The Late 1950s and the Romance of Mystery
In 1958, popular songs about love still operated within a relatively conventional emotional vocabulary, but that vocabulary had considerable room for nuance. The late-decade pop market had not yet been transformed by the confessional intimacy that would come to characterize singer-songwriter culture in the 1960s and 1970s. Songs like this one spoke in the third person of emotion, describing love's effects from a slight observational distance, and that distance was not coldness but wisdom. The narrator has seen enough to know that love is strange, and accepts it as such.
The Universal Made Personal
What makes a sentiment like this one work as a pop song rather than a philosophical aphorism is the personal conviction the singer brings to it. Grant does not deliver the observation about love's strangeness abstractly; she delivers it as though she is speaking about something she has lived. That personalizing of a universal experience is precisely what the best popular ballads accomplish, and it is why a song built on an almost commonplace observation can still move a listener: the observation becomes evidence of a specific emotional history, even if that history is never spelled out.

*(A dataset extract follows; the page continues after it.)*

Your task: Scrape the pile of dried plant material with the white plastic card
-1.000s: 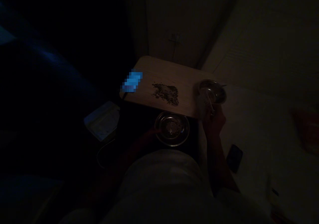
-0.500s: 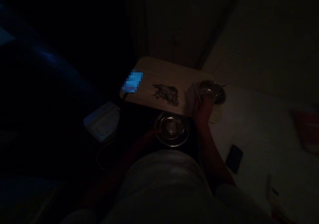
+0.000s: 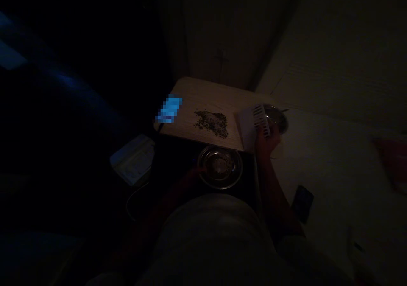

A Message That Has Not Faded
The strangeness of love is, if anything, more widely acknowledged today than it was in 1958. Decades of psychological research and cultural evolution have reinforced rather than resolved the sense that romantic attachment operates by mechanisms that resist full rational explanation. A song that names that strangeness without horror or bitterness, that treats it as part of love's texture rather than as a problem to be solved, still speaks to a genuine truth. Gogi Grant's version of the sentiment is specific to its era in texture and production, but the feeling at its center belongs to no particular decade.